→ **Assignment**
Because the images are not wanted, restate every line below word for word without them.

======== Data segment

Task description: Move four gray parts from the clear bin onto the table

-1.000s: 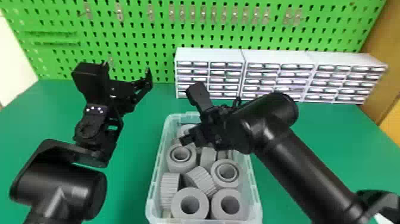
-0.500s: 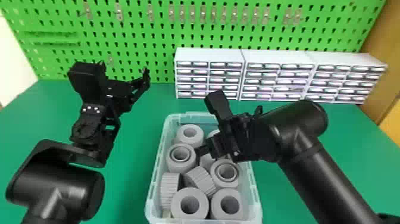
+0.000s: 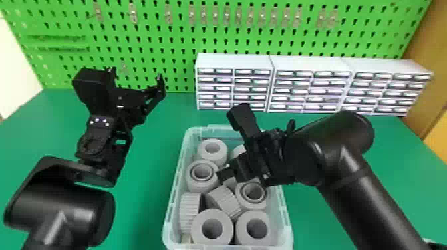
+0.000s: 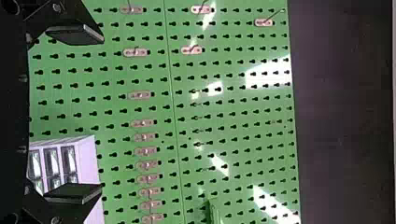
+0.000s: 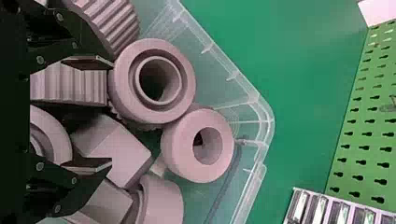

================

→ **Task response**
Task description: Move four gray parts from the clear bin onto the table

-1.000s: 
-0.500s: 
+0.000s: 
+0.000s: 
+0.000s: 

Output for the exercise is now complete.